*Your assignment:*
Word for word, restate the records from their first line through the line with "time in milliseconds", both ends included; omit each picture.

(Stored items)

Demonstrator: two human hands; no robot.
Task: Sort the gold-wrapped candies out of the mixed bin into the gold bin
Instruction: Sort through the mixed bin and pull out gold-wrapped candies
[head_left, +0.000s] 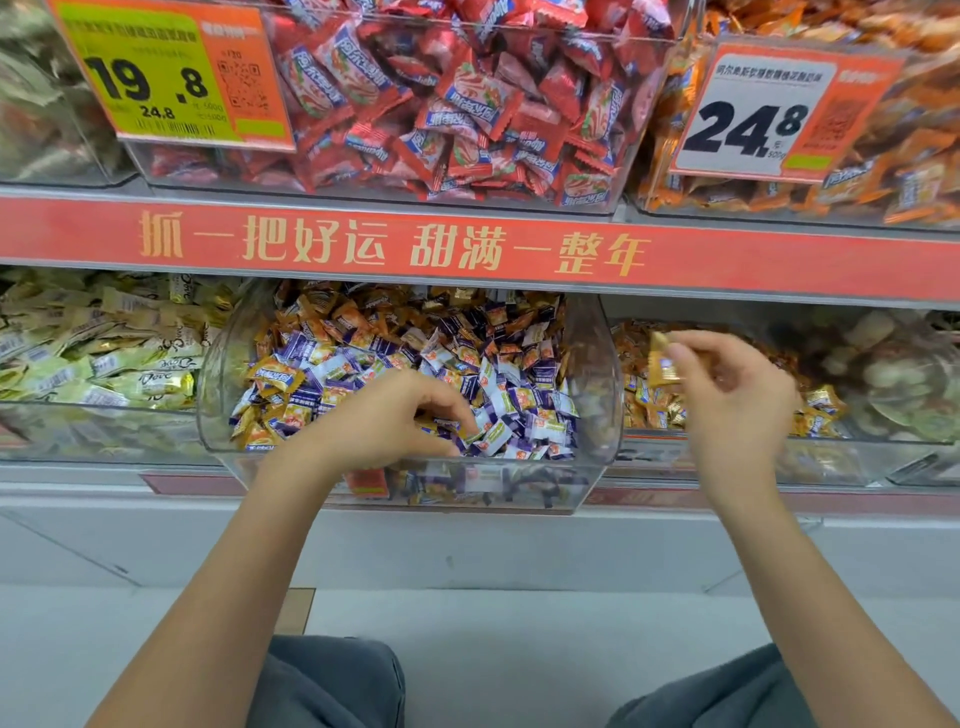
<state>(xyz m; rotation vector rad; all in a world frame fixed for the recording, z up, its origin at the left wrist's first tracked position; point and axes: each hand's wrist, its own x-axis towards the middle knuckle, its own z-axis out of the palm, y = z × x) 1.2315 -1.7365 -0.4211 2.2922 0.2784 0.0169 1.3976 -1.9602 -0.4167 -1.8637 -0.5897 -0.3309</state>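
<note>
The mixed bin (605, 364) is a clear tub on the lower shelf, full of purple-and-white and gold-orange wrapped candies. My left hand (395, 421) reaches into its front part, fingers curled down among the candies; whether it holds one is hidden. To the right stands the gold bin (727, 447), holding gold-wrapped candies. My right hand (727, 389) hovers over the gold bin and pinches one gold-wrapped candy (662, 361) between thumb and fingers; the hand is motion-blurred.
A bin of pale green-and-gold candies (104, 358) sits to the left. A red shelf strip (467, 249) runs above, with bins of red candies (467, 104) and orange candies (909, 156) and price tags on the upper shelf.
</note>
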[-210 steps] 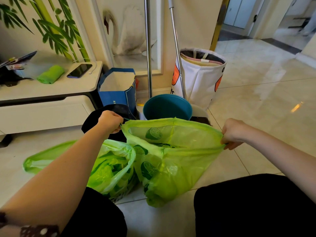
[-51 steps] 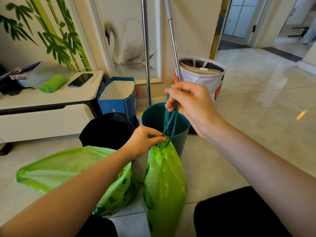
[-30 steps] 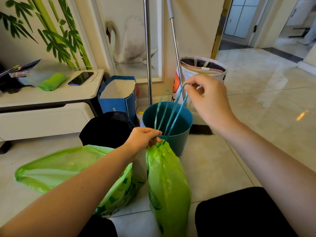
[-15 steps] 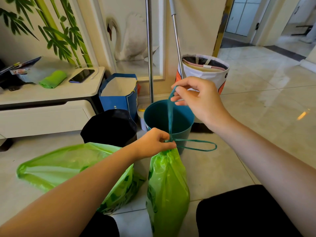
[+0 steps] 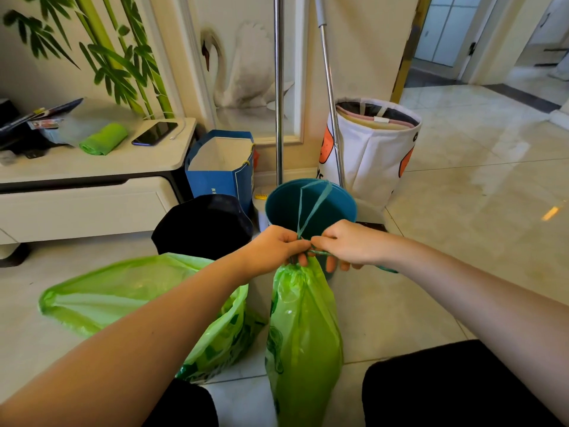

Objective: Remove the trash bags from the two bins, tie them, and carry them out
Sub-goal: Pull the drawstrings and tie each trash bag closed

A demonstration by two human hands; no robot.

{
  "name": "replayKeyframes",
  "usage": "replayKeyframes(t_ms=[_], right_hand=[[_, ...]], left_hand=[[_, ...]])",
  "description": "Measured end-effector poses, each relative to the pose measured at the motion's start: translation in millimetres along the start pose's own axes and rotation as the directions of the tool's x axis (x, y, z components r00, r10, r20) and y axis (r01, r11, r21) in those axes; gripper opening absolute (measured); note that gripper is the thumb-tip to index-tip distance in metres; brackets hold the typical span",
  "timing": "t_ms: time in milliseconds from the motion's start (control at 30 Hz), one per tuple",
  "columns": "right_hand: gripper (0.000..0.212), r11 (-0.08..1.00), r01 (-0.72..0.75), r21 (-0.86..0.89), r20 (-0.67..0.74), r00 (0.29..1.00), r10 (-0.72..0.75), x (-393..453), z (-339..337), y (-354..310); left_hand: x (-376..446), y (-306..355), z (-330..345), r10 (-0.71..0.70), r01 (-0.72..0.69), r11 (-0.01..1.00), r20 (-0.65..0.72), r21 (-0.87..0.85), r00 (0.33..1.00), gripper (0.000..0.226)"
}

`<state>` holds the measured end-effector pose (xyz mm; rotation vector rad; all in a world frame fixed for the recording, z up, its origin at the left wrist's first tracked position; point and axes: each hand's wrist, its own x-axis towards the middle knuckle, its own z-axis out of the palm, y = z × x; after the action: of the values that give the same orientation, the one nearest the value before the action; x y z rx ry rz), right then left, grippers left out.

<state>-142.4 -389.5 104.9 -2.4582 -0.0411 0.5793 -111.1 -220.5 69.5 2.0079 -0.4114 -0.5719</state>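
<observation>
Green bag [image 5: 303, 334] — neck cinched, teal drawstring [image 5: 311, 208] looped.

A green trash bag [image 5: 303, 328] is held upright on the floor, its neck gathered shut by a teal drawstring [image 5: 312, 208] looped above. To its left, a second green bag [image 5: 123, 298] lies open-mouthed. Behind, a black bin [image 5: 203, 226] and a teal bin [image 5: 311, 204] are set side by side.

No legible txt; blue bag [image 5: 219, 177] print unreadable.
</observation>
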Motion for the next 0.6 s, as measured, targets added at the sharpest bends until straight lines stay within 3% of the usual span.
replayKeyframes(t_ms=[133,267,400,500,600], right_hand=[[0.030,0.997,0.024,-0.075,-0.024,0.999,-0.026,-0.6,-13.2,5.7],[0.025,0.986,-0.085,-0.144,0.215,0.970,0.115,-2.4,-14.8,9.7],[0.027,0.979,-0.204,0.017,0.304,0.934,0.189,-4.7,-16.0,17.4],[0.033,0.991,-0.135,0.015,0.135,0.982,0.132,0.8,-16.6,26.7],[0.016,0.981,0.055,0.184,-0.019,0.998,-0.053,7.2,-5.6,20.8]], left_hand=[[1.7,-1.9,-5.6,-0.061,0.062,0.997,0.014,-0.051,0.998,0.032],[1.1,-4.7,-9.7,-0.078,0.080,0.996,0.051,-0.045,0.996,0.022],[0.0,-4.6,-13.3,-0.067,0.070,0.995,0.043,-0.073,0.997,0.022],[-3.2,-2.9,-17.4,-0.043,0.048,0.995,0.056,-0.088,0.997,0.018],[-6.1,-3.2,-17.8,-0.015,0.023,0.996,0.095,-0.083,0.995,0.016]])
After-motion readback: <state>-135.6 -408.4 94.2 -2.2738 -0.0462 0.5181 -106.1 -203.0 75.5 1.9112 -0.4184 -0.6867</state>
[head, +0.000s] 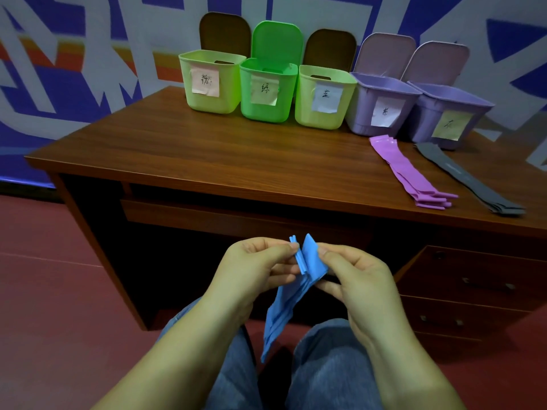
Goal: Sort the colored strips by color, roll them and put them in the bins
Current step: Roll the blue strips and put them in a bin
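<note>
A bundle of blue strips (285, 303) hangs over my lap, below the desk's front edge. My left hand (251, 269) pinches its upper end from the left. My right hand (353, 279) pinches the folded top from the right. Purple strips (410, 173) lie stacked on the wooden desk (207, 149) at the right, with grey strips (464, 179) beside them further right. Five open bins stand in a row at the back: a yellow-green bin (211, 81), a green bin (268, 90), another yellow-green bin (324, 99), a purple bin (381, 105) and a second purple bin (447, 113). Each carries a paper label.
The bin lids stand up against a blue and white patterned wall. Desk drawers (479, 285) are at the lower right. My knees in jeans (325, 365) sit under the hands, above a red floor.
</note>
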`<state>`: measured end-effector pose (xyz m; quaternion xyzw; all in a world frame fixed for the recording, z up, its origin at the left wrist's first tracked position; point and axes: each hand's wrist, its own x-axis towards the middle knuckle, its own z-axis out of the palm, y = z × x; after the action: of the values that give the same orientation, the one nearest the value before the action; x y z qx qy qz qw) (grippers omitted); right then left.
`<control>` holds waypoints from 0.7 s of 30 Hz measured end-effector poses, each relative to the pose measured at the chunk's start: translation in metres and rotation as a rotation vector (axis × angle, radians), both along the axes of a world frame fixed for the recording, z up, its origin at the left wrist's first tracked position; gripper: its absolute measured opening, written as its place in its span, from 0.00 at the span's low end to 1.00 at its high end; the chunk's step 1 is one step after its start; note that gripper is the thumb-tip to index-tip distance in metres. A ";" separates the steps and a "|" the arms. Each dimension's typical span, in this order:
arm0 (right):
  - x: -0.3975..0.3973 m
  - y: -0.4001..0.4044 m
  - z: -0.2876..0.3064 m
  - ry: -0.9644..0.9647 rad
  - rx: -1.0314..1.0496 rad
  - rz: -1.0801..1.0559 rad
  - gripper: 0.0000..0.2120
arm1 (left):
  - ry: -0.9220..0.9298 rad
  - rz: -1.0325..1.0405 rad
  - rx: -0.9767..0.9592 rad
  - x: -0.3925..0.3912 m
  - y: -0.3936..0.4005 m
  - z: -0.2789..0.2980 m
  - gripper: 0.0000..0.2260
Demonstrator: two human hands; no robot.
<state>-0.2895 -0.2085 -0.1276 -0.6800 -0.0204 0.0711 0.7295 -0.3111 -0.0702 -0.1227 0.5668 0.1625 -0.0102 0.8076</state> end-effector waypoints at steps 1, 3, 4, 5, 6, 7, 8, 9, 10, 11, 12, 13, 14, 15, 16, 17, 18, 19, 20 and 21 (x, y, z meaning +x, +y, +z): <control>0.000 0.001 0.001 -0.026 -0.012 -0.001 0.08 | -0.003 -0.004 0.004 0.000 0.000 0.000 0.04; -0.002 0.003 0.003 -0.083 -0.060 0.019 0.08 | -0.010 -0.012 0.008 0.000 -0.001 0.001 0.04; -0.003 0.004 0.004 -0.108 -0.082 0.030 0.09 | -0.012 -0.013 0.011 0.000 -0.001 0.001 0.04; -0.004 0.005 0.004 -0.128 -0.096 0.038 0.10 | -0.015 -0.012 0.013 0.000 -0.001 0.002 0.04; -0.004 0.006 0.003 -0.147 -0.110 0.039 0.10 | -0.016 -0.009 0.013 0.000 -0.002 0.002 0.04; -0.004 0.006 0.003 -0.163 -0.124 0.036 0.11 | -0.018 -0.007 0.010 0.000 -0.002 0.003 0.04; -0.005 0.006 0.003 -0.178 -0.139 0.033 0.12 | -0.020 -0.007 0.010 -0.001 -0.001 0.003 0.04; -0.005 0.006 0.003 -0.187 -0.151 0.031 0.13 | -0.022 -0.007 0.009 -0.001 -0.001 0.003 0.04; -0.005 0.006 0.003 -0.194 -0.162 0.029 0.13 | -0.022 -0.007 0.009 0.000 -0.001 0.003 0.04; -0.005 0.006 0.003 -0.197 -0.169 0.027 0.14 | -0.021 -0.005 0.010 0.000 -0.001 0.003 0.04; -0.005 0.006 0.002 -0.201 -0.175 0.027 0.14 | -0.020 -0.003 0.010 0.000 -0.001 0.003 0.04; -0.005 0.007 0.002 -0.208 -0.183 0.030 0.14 | -0.022 0.001 0.009 0.000 -0.001 0.003 0.04; -0.005 0.007 0.002 -0.218 -0.193 0.038 0.14 | -0.025 0.006 0.005 0.000 -0.001 0.003 0.04; -0.005 0.007 0.002 -0.227 -0.200 0.049 0.14 | -0.029 0.010 -0.003 0.000 0.000 0.003 0.04; -0.005 0.007 0.002 -0.237 -0.207 0.059 0.14 | -0.033 0.012 -0.008 -0.001 0.000 0.003 0.04; -0.005 0.006 0.002 -0.245 -0.214 0.069 0.13 | -0.035 0.015 -0.018 0.000 0.000 0.004 0.05; -0.005 0.005 0.003 -0.256 -0.224 0.079 0.10 | -0.033 0.016 -0.027 0.000 0.001 0.004 0.06; -0.005 0.005 0.004 -0.267 -0.240 0.086 0.08 | -0.030 0.009 -0.042 0.000 0.001 0.004 0.07; -0.005 0.004 0.004 -0.277 -0.263 0.086 0.08 | -0.027 0.000 -0.059 -0.001 0.001 0.005 0.08; -0.005 0.004 0.004 -0.281 -0.277 0.079 0.09 | -0.026 -0.012 -0.077 -0.001 0.001 0.005 0.09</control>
<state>-0.2942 -0.2044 -0.1234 -0.7758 -0.1387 0.0059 0.6156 -0.3116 -0.0692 -0.1182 0.5364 0.1482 -0.0141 0.8307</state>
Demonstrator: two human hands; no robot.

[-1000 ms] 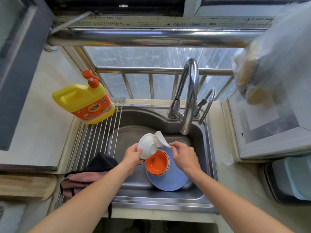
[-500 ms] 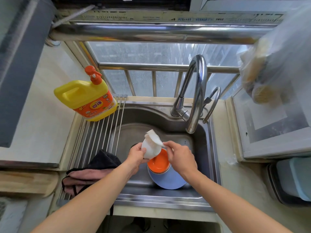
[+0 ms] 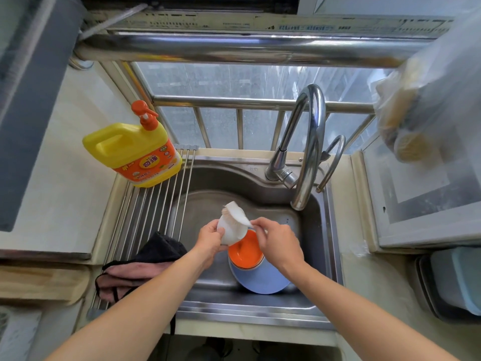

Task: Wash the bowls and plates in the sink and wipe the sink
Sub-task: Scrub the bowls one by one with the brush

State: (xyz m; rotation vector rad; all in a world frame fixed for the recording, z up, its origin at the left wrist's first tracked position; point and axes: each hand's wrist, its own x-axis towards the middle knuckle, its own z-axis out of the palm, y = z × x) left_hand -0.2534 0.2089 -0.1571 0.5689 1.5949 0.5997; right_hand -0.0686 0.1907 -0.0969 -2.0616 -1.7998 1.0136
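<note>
My left hand [image 3: 209, 237] grips a small white bowl [image 3: 232, 231] tilted above the steel sink [image 3: 208, 204]. My right hand [image 3: 277, 241] holds a white dish brush [image 3: 236, 212] whose bristled head lies against the bowl's upper side. Below the bowl, an orange bowl [image 3: 244, 250] sits on a blue plate [image 3: 260, 278] on the sink floor, both partly hidden by my right hand and wrist.
The curved faucet [image 3: 309, 142] arches over the sink's back right. A yellow detergent bottle [image 3: 135, 155] stands on the roll-up drying rack [image 3: 156, 204] at left, with black and pink cloths [image 3: 145, 264] draped on it. A plastic bag [image 3: 426, 105] hangs at right.
The brush head has slid from the bowl's right side to its upper left. Both hands shifted slightly, and the bowl has tilted more.
</note>
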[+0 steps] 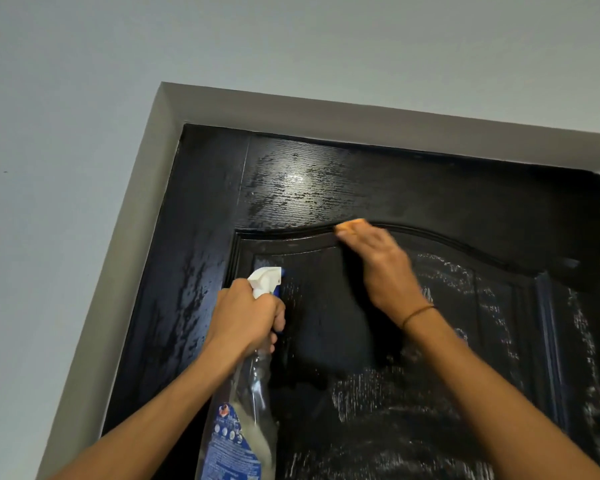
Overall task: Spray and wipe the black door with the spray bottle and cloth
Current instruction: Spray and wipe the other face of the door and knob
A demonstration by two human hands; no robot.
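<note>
Your left hand [246, 315] has its grip clamped round the neck of the spray bottle [248, 393], fingers curled over the blue trigger just under the white nozzle head. The bottle's clear body hangs down from that grip along your left forearm, its blue label near the bottom edge of the view, and the nozzle points up and toward the black door [378, 188].

Your right hand [378, 261] is up and to the right of the left grip, blurred, its fingertips against the arched moulding of the door's upper panel. A scrap of orange cloth [355, 223] shows just past those fingertips, touching the moulding; most of it is hidden under the hand, so you cannot tell how the fingers close on it. A thin band [418, 313] circles your right wrist.

Above your right grip the door's top rail shines wet. Below and to the right of it, the panel carries pale, streaky smears. A grey frame [146, 237] borders the door, set in a pale wall [66, 133] left of your left grip.
</note>
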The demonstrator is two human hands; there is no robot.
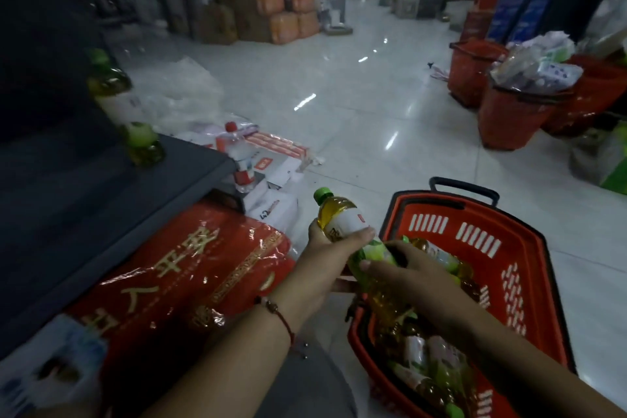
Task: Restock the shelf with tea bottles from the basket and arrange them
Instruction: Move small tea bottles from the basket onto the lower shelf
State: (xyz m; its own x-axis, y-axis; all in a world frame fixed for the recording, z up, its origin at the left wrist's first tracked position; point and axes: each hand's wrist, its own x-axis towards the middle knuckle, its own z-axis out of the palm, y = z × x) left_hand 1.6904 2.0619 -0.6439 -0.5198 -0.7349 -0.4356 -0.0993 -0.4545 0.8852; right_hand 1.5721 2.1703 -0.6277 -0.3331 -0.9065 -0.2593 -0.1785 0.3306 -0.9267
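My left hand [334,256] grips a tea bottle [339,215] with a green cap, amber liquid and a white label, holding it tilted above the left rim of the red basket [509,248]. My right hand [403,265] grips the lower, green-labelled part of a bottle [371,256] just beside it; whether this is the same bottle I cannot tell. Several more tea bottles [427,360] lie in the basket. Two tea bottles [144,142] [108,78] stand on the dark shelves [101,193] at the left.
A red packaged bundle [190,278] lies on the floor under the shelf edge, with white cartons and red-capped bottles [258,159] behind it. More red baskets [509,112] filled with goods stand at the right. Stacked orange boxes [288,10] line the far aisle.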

*Result for this task:*
Demonstrator: two human hands; no robot.
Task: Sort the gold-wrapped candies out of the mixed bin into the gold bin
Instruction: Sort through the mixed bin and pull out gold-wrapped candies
[head_left, +0.000s] 
<state>(xyz m; rotation vector rad; all in a world frame fixed for the recording, z up, its origin at the left wrist's first tracked position; point and axes: each hand's wrist, its own x-axis towards the middle knuckle, its own z-axis out of the palm, y = z × x) 1.2315 -1.7365 -0.4211 2.2922 0.2784 0.0169 1.3976 -1.9602 -0.4167 -1.8637 -0.5897 -0.3309</state>
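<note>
The mixed bin (605, 364) is a clear tub on the lower shelf, full of purple-and-white and gold-orange wrapped candies. My left hand (395, 421) reaches into its front part, fingers curled down among the candies; whether it holds one is hidden. To the right stands the gold bin (727, 447), holding gold-wrapped candies. My right hand (727, 389) hovers over the gold bin and pinches one gold-wrapped candy (662, 361) between thumb and fingers; the hand is motion-blurred.
A bin of pale green-and-gold candies (104, 358) sits to the left. A red shelf strip (467, 249) runs above, with bins of red candies (467, 104) and orange candies (909, 156) and price tags on the upper shelf.
</note>
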[-210 steps] 
[-51 steps] 
[-30 steps] 
[-15 steps] 
[+0 steps] 

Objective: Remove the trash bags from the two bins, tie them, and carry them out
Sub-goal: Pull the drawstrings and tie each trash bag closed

A demonstration by two human hands; no robot.

{
  "name": "replayKeyframes",
  "usage": "replayKeyframes(t_ms=[_], right_hand=[[_, ...]], left_hand=[[_, ...]])",
  "description": "Measured end-effector poses, each relative to the pose measured at the motion's start: translation in millimetres along the start pose's own axes and rotation as the directions of the tool's x axis (x, y, z components r00, r10, r20) and y axis (r01, r11, r21) in those axes; gripper opening absolute (measured); note that gripper is the thumb-tip to index-tip distance in metres; brackets hold the typical span",
  "timing": "t_ms: time in milliseconds from the motion's start (control at 30 Hz), one per tuple",

This finishes the output for the exercise.